• Try it:
The full listing should be set down again precisely.

=== Dataset content ===

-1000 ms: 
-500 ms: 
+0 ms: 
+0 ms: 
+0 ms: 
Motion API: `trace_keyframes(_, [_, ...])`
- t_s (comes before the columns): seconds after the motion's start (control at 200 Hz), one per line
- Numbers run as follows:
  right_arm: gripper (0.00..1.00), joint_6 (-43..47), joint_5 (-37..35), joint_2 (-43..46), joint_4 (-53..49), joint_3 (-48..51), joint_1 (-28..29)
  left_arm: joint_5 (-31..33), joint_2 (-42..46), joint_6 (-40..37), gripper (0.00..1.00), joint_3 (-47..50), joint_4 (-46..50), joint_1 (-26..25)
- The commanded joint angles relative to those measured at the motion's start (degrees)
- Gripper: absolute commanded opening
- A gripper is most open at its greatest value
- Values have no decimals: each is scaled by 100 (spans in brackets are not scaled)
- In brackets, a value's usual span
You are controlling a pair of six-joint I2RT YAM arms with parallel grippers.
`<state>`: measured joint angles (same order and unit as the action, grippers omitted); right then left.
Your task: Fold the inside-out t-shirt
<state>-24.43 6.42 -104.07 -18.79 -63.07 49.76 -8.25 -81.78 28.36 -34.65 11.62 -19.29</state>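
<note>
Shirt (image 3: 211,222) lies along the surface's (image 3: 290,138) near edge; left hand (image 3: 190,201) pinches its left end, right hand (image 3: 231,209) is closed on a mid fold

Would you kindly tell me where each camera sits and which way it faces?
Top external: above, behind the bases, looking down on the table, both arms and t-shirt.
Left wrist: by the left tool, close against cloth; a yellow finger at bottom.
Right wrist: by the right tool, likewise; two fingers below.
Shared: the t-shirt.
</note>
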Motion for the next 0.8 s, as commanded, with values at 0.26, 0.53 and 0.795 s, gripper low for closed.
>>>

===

• Task output:
-1000 ms: 
-500 ms: 
+0 ms: 
+0 ms: 
+0 ms: 
Motion API: `trace_keyframes(_, [_, ...])`
- t_s (comes before the columns): seconds after the motion's start (control at 200 Hz), one per line
- Numbers run as follows:
  right_arm: gripper (0.00..1.00), joint_6 (-43..47), joint_5 (-37..35), joint_2 (-43..46), joint_4 (-53..49), joint_3 (-48..51), joint_1 (-28..29)
  left_arm: joint_5 (-31..33), joint_2 (-42..46), joint_6 (-40..37), gripper (0.00..1.00), joint_3 (-47..50), joint_4 (-46..50), joint_1 (-26..25)
- The commanded joint angles relative to those measured at the motion's start (degrees)
- Gripper: absolute commanded opening
- A gripper is most open at its greatest value
- Values have no decimals: each is scaled by 100 (spans in brackets are not scaled)
- In brackets, a value's usual span
You are controlling a pair of six-joint I2RT YAM arms with parallel grippers.
`<state>`: measured joint angles (same order and unit as the action, grippers omitted); right then left.
Your task: Fold the inside-out t-shirt
<state>-24.43 6.42 -104.07 -18.79 -63.07 49.76 -8.25 -81.78 28.36 -34.65 11.62 -19.29</state>
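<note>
Shirt (image 3: 211,222) lies along the surface's (image 3: 290,138) near edge; left hand (image 3: 190,201) pinches its left end, right hand (image 3: 231,209) is closed on a mid fold

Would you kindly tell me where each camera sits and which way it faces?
Top external: above, behind the bases, looking down on the table, both arms and t-shirt.
Left wrist: by the left tool, close against cloth; a yellow finger at bottom.
Right wrist: by the right tool, likewise; two fingers below.
Shared: the t-shirt.
</note>
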Motion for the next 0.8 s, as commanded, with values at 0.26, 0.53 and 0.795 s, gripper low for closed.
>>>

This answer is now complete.